La Belgique trop stricte pour les permis de séjour des demandeurs d’emploi

La Commission européenne menace de poursuivre la Belgique en justice à cause de sa législation sur les permis de séjour.

Un homme devant l'Office des étrangers
Un homme devant l’Office des étrangers à Bruxelles, le 27 novembre 2018 @BelgaImage

La Belgique est trop stricte vis-à-vis des demandeurs d’emploi des autres États membres de l’Union européenne, estime la Commission qui demande au Royaume d’accorder un permis de séjour plus long aux citoyens de l’UE se trouvant dans cette situation, faute de quoi elle pourrait saisir la Cour de justice de l’Union européenne.

Pourquoi la Belgique est un cas problématique?

Les ressortissants de l’Union peuvent séjourner dans un autre État membre pendant trois mois sans aucune obligation, sauf celle de présenter des papiers d’identité. Au terme de cette période, les personnes qui souhaitent rester plus longtemps et qui sont au chômage devraient se voir accorder par les autorités nationales la possibilité et le temps de rechercher et de trouver un emploi pour la première fois.

En Belgique, cependant, les demandeurs d’emploi étrangers doivent s’inscrire dans une commune durant ce premier délai de trois mois, s’inscrire auprès des services de l’emploi et/ou présenter les documents nécessaires pour prouver qu’ils recherchent effectivement un emploi.

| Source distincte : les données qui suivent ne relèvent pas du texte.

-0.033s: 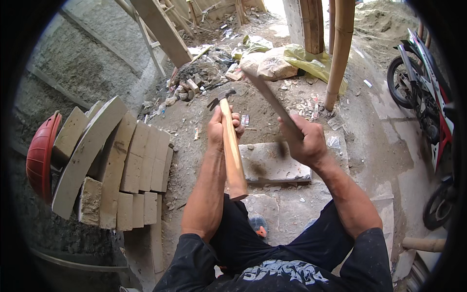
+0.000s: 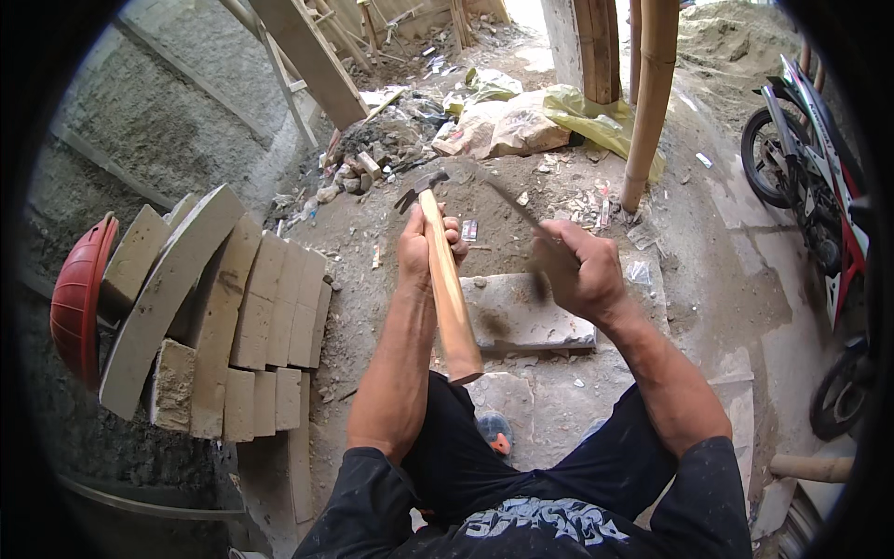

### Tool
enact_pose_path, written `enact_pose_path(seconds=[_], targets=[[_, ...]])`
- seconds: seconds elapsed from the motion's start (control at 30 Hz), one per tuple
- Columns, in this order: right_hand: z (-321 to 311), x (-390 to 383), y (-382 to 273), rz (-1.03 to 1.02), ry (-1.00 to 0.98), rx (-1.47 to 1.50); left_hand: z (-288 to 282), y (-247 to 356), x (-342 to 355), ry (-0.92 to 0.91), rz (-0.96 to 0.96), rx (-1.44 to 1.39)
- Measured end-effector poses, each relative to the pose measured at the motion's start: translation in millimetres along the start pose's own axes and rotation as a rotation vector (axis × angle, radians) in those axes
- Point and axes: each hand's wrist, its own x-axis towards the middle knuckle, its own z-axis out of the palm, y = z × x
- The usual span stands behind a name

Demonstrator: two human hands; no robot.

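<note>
A claw hammer (image 2: 451, 312) with a pale wooden handle is in my left hand (image 2: 424, 247), its dark head upward and the handle pointing down toward me. My right hand (image 2: 587, 270) is closed on a long, dark flat bar (image 2: 521, 212), blurred, angled up and leftward toward the hammer. Beneath both hands lies a pale, chipped slab (image 2: 503, 320) on the dusty ground, with a dark blurred patch over it near my right hand.
Pale blocks (image 2: 247, 326) are stacked on the left beside a red helmet (image 2: 79, 298). A motorcycle (image 2: 819, 224) stands at right. Bamboo posts (image 2: 652, 112), a leaning board (image 2: 307, 56), sacks (image 2: 521, 126), yellow plastic sheeting and rubble lie or stand ahead.
The far tip of the bar in my right hand has swung down a little. The lower end of the hammer's handle has shifted slightly rightward. Both arms are otherwise in much the same place.
</note>
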Motion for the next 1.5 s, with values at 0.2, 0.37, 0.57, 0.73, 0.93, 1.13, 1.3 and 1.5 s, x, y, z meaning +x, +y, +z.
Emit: enact_pose_path(seconds=[0.2, 0.37, 0.57, 0.73, 0.93, 1.13, 1.3, 1.5], targets=[[-2, 1, 7, 0.179, -0.218, -0.157, -2, -1, 13, 0.185, 0.03, 0.038], [2, -3, 7, 0.194, -0.212, -0.11, -8, 2, 17, 0.29, -0.036, 0.06], [4, -6, 8, 0.244, -0.209, -0.045, -9, 0, 18, 0.269, -0.013, 0.008], [4, -6, 6, 0.245, -0.223, -0.075, -5, 2, 15, 0.167, 0.072, 0.036], [3, -7, 3, 0.381, -0.252, -0.034, 2, 3, 11, 0.044, 0.162, 0.197], [0, -9, 11, 0.416, -0.24, 0.011, 9, 2, 6, 0.007, 0.202, 0.221], [-4, -8, 15, 0.478, -0.221, 0.06, 9, 1, 9, 0.012, 0.24, 0.243], [-7, -7, 17, 0.496, -0.179, 0.137, 6, -6, 13, 0.023, 0.339, 0.241]])
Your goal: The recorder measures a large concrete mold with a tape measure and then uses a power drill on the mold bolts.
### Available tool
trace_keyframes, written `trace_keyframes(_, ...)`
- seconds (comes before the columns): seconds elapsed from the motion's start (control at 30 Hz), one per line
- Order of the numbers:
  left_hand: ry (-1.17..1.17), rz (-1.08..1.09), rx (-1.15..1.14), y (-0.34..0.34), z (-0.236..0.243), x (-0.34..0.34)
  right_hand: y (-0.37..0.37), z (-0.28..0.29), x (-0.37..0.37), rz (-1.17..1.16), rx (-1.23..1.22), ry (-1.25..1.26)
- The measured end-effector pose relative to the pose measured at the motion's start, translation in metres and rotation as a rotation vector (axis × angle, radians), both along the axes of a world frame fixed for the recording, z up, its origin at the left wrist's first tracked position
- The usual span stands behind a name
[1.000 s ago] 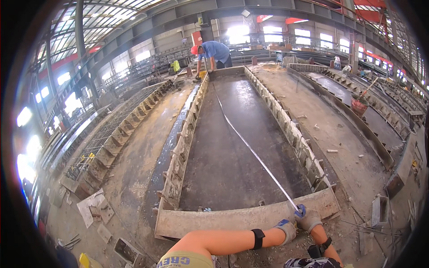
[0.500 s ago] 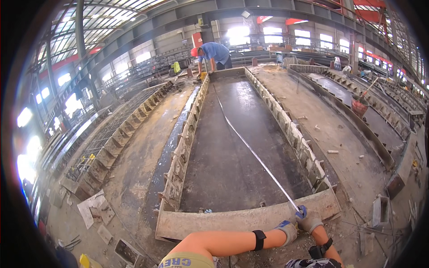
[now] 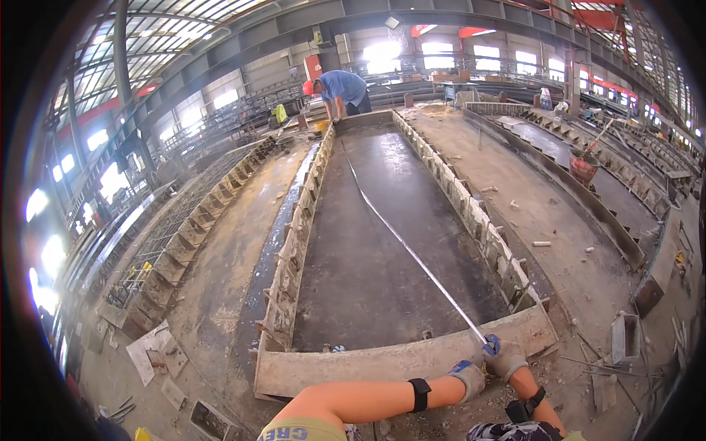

S’ils ne sont pas en mesure de le faire, la commune peut leur refuser un nouveau permis de séjour. Les personnes concernées disposent alors d’un mois supplémentaire pour rassembler tous les documents, mais après quatre mois, les autorités locales peuvent émettre un ordre de quitter le territoire.

Quid de la suite?

Ce système rend la Belgique beaucoup plus stricte que ne le prescrivent les règles européennes, ce qui, selon la Commission, est inacceptable. Il dès lors décidé d’entamer une procédure d’infraction pouvant déboucher sur la saisie de la Cour de justice de l’Union européenne qui devra, le cas échéant, examiner la loi belge par rapport au droit de l’UE.

La Cour a déjà statué dans une affaire similaire en 2020. Dans son arrêt, elle avait déclaré à l’époque que les États membres devaient accorder un "délai raisonnable" aux citoyens de l’UE qui viennent chercher un emploi pour la première fois. "Sur la base de cette interprétation, la Commission estime que les règles belges vont à l’encontre du droit de l’UE", a-t-elle déclaré dans un communiqué. La Belgique dispose désormais de deux mois pour répondre aux critiques et amender sa législation. Si ce n’est pas le cas, la Commission enverra un avis motivé, la prochaine étape formelle de la procédure.